Indonesia merupakan salah satu negara berkembang yang berada di Kawasan Asia. Karena Indonesia termasuk kedalam negara berkembang, banyak sekali permasalahan – permasalahan yang dihadapi oleh negara ini, seperti pendapatan perkapita yang masuk kedalam golongan menengah kebawah, kurangnya lapangan pekerjaan, kepadatan penduduk, dan masih banyak permasalahan lainnya. Dari ketiga permasalahan tersebut akan muncul tingkat urbanisasi yang tinggi. Urbanisasi merupakan perubahan kawasan dan juga masyarakat dalam suatu wilayah non urban menjadi wilayah urban (Ir. Triatno Yudo Harjoko : 2010). Dimana laju pertumbuhan penduduk yang tinggi ini mendorong mobilitas penduduk dari wilayah pedesaan menuju wilayah perkotaan. Masyarakat pedesaan ini seakan tertarik oleh kehidupan di wilayah perkotaan yang memiliki kesempatan kerja yang tinggi, standar kehidupan yang tinggi, penghasilan yang lebih mencukupi, lalu standar pendidikan dan kesehatan yang tinggi juga. Daya tarik ini membuat masyarakat desa datang ke kota untuk mencari pekerjaan dan juga bertempat tinggal. Urbanisasi yang tinggi ini dapat dibuktikan dari data statistik sektoral provinsi DKI Jakarta, dimana pada bulan Maret 2020 tercatat sebanyak 7.421 penduduk yang datang dan bermukim di Jakarta. Dari 7.421 penduduk tersebut diantaranya adalah 3.537 penduduk laki – laki dan 3.884 penduduk perempuan.
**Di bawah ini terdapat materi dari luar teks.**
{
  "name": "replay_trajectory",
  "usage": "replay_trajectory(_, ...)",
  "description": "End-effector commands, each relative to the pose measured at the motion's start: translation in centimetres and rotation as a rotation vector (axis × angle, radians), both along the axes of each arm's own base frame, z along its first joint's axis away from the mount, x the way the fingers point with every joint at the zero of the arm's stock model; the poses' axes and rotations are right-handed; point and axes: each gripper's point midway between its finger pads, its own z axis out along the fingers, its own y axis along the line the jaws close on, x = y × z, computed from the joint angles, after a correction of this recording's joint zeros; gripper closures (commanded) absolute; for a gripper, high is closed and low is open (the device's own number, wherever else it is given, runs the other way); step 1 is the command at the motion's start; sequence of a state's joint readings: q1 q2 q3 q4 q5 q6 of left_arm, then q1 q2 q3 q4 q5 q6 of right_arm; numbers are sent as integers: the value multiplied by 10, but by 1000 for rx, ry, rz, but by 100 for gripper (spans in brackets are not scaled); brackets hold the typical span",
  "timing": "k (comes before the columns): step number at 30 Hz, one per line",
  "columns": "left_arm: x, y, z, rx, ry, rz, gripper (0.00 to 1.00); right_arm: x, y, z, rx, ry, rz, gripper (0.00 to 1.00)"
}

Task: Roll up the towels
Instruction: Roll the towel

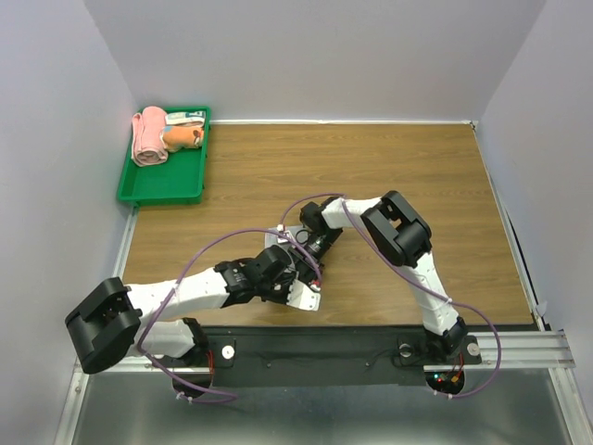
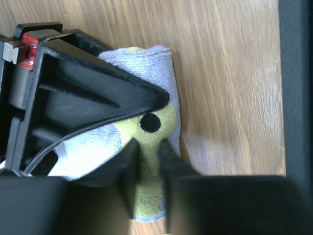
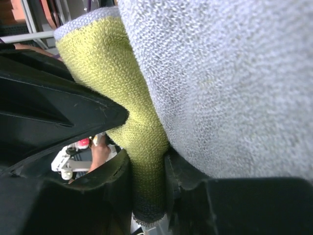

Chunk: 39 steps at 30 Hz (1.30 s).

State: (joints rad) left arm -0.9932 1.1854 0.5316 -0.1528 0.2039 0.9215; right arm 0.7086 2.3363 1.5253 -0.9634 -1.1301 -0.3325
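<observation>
1. Towels, two, soft terry: your green towel (image 2: 142, 63), grey-backed, lies bunched on the table (image 1: 417, 167); orange towel (image 1: 181, 137) sits in the tray (image 1: 162, 190).
2. Grippers, two: left gripper (image 2: 148, 159) and right gripper (image 3: 146, 169) each pinch its green fold.

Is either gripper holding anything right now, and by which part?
Both are. The left gripper and the right gripper each pinch a yellow-green fold of the yellow-green and grey towel.

We see the towel (image 2: 151, 147) yellow-green with a grey part, the table (image 1: 389, 176) brown wood-grain, the tray (image 1: 162, 184) bright green, a second towel (image 1: 182, 137) orange with pale markings, the towel roll (image 1: 146, 139) pink, the arms (image 1: 181, 297) white and black.
</observation>
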Motion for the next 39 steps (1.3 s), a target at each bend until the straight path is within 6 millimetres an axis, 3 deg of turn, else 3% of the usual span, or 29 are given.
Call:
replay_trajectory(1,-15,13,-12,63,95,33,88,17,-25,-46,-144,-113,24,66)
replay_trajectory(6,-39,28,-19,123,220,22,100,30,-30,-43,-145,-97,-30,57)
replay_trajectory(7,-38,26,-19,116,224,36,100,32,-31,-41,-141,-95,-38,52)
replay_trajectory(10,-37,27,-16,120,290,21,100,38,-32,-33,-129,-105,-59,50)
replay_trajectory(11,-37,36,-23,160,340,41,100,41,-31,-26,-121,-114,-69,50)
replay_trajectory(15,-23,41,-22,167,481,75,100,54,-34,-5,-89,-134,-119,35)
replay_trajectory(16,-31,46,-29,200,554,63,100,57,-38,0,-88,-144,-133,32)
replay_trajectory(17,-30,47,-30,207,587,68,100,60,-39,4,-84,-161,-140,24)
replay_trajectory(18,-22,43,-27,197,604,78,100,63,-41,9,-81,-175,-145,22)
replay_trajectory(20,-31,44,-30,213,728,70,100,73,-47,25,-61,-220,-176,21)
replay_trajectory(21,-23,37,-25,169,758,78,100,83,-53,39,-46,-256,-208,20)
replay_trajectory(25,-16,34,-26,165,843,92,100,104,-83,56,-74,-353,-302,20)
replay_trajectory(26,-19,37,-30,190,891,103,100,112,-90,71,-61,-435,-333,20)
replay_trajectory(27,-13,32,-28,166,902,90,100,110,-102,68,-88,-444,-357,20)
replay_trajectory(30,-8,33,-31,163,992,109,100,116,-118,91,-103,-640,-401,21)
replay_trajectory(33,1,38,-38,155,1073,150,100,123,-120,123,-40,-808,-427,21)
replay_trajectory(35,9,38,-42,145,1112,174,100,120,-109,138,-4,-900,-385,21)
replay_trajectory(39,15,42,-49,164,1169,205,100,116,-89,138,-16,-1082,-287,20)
Kehidupan mencari pekerjaan yang mudah bagi masyarakat urban tersebut ternyata tidak semudah apa yang diharapkan. Hal ini tentunya menimbulkan permasalahan bagi wilayah perkotaan. Permasalahan ini adalah bertambahnya tingkat kemiskinan, karena sulitnya mencari pekerjaan. Dalam mencari pekerjaan dengan penghasilan tinggi membutuhkan kualifikasi yang tinggi pula. Meningkatnya angka kemiskinan ini tentunya berpengaruh terhadap peningkatan permukiman kumuh di DKI Jakarta. Dimana lahan – lahan kosong yang seharusnya dapat dijadikan sebagai RHT atau Ruang Terbuka Hijau, akan tetapi oleh masyarakat urban dimanfaatkan sebagai tempat tinggal sehingga menimbulkan permukiman kumuh. Mereka memanfaatkan lahan kosong ini diakibatkan karena tiingkat pendapatan yang rendah. Permukiman kumuh merupakan suatu wilayah tempat tinggal yang tidak mempunyai struktur, pola, mandi cuci kakus atau MCK, air bersih, dan fasilitas umum (Yudohusodo : 1991). Dari pengertian permukiman kumuh tersebut sama seperti kondisi di kampung Rawa Bengek.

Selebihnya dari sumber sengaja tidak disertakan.